LP: It’s something we started doing little bits at a time and started work in earnest about six months ago.
Q: How important is it for Sims players to have choices in how they represent their Sims?
KG: The Sims is about the player. It’s a sandbox game, and our goal is to give as many tools as possible to play in the sand. Without choice, it’s not a sandbox. It’s not The Sims.
RF: Exactly – The Sims is all about choice and self-expression. The first thing most people do when they start playing The Sims is make themselves and everybody they know. So if you can’t relate to the Sim that you are creating, we haven’t done our players justice in being able to provide them the tools they need to play the way they want.
LH: We are constantly trying to think of ways to create new types of Sims, whether that’s adding new traits and clothing or creating new systems to express their differences. We’re always working to allow players to better create themselves, someone they know, or someone for a great story.

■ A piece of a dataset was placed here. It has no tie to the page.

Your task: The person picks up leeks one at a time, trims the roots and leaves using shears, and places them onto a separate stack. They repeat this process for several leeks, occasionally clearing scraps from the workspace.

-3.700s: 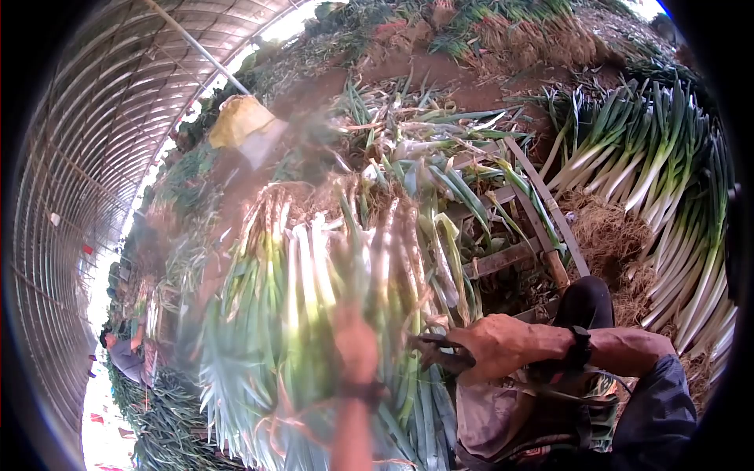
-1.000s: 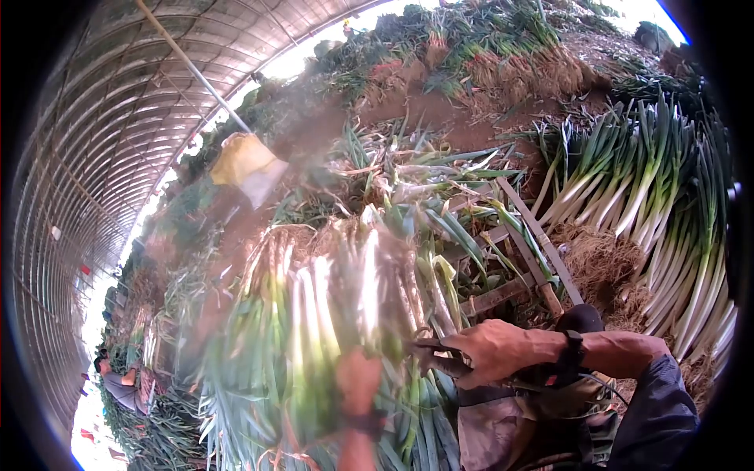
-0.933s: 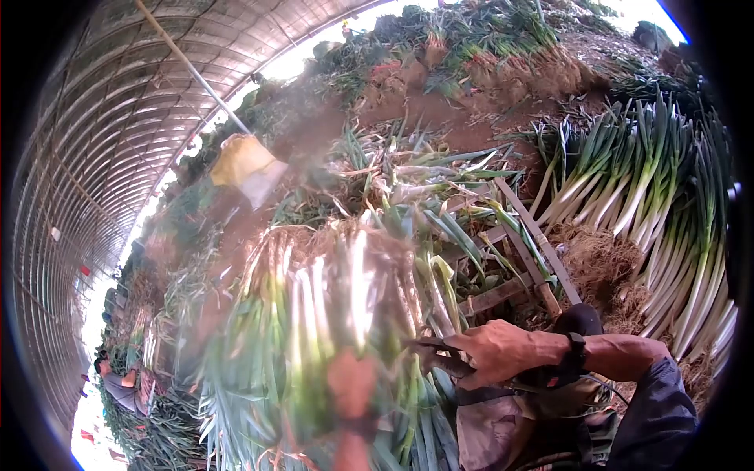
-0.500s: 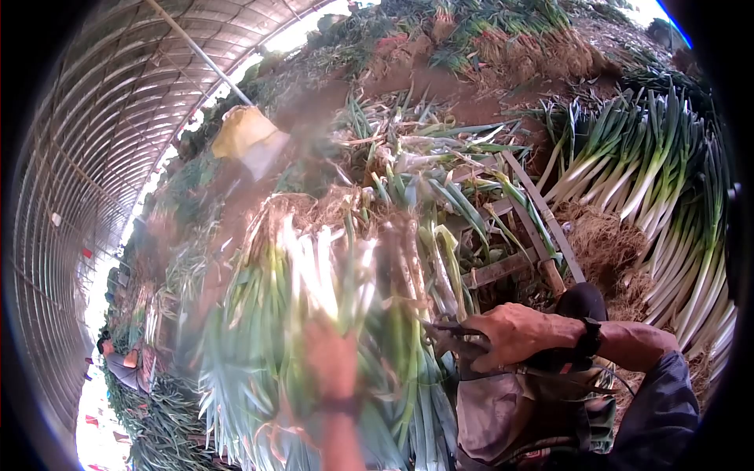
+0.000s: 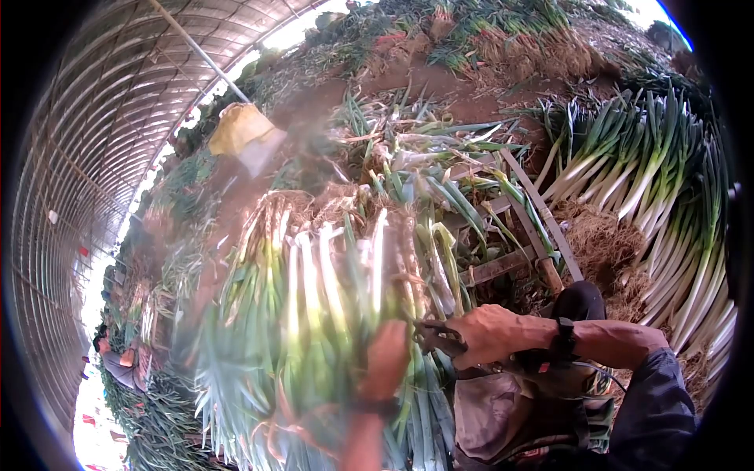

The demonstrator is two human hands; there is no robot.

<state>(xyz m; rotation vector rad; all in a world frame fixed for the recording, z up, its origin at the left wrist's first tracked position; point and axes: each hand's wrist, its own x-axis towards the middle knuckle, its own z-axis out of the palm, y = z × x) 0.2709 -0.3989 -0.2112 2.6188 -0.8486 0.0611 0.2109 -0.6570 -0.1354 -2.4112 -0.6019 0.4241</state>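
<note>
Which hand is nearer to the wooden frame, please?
Right. The right hand, holding a dark tool, is just below the wooden frame; the left hand is farther left, against the bundle of green onions.

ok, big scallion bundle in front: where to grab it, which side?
Probably around the middle, where the stalks turn from white to green: there the scallion bundle lies packed and parallel, while the root end is shaggy and the leaves splay loose. Come from the near side, beside the left hand; the right hand with shears crowds the right edge.
</note>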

Q: So, what does this update mean for those who play the game?
LH: We opened up clothing, makeup, accessories, voices and more to the opposite gender. With these changes, players have the opportunity to explore more gender fluidity than we’ve seen in The Sims before.
RF: Now you can customize, create or modify your Sims with any kind of body type or clothing style.
LP: Players will be able to select almost any piece of clothing or accessories for their Sims, regardless of the initial gender setting. They will also have even more direct control over their Sims’ frame and body shape.
Q: What are some of the ways that players can make their Sim even more personalized with this update?
KB: Players can modify their voice and are not restricted to the original set of three and we have opened up the clothing catalog, including hair, which is a huge gain for player personal customization.
LP: I personally like trying out all the new hair options! Hair can add so much character to my Sim.
Q: What part of the update is the Sims team most proud or excited about?
RF: I think this is an update that means different things for different people. We each have our own favorite features or capabilities. I think it’s awesome that everyone can wear whatever they want in the game.
KG: The whole thing! It’s been a labor of love and we want to give players all of it and see what they do with it.
LP: The tech required to make this change – to allow assets to be worn across both genders – was pretty deep and cool. It was also really experimental.
LH: I think we’re just excited to give players more flexibility in how their Sims appear, to allow them to express different backstories and personalities for those Sims.
Q: What does it mean for you to have this update available for players?
RF: We have a deep respect for our players no matter who they are or where they come from. For us to be able to give them more control and freedom of expression is the heart of what makes a Sims game so special. And supporting that makes me personally honored to work here.
LP: The Sims is an extremely personal game. Our players use it to play out challenges, try out new things or tell their stories. The reason I’m so happy to provide this update to Create A Sim is because we’re removing some of the gates that might previously have been on those stories.
LH: I’m really excited that we’ve opened up the stories our players can tell within the game. It’s always been important to me that we support a large variety of ways to define and play with your Sims, so I’m very proud that we managed to remove some barriers to creating Sims that defy stereotypical gender definition.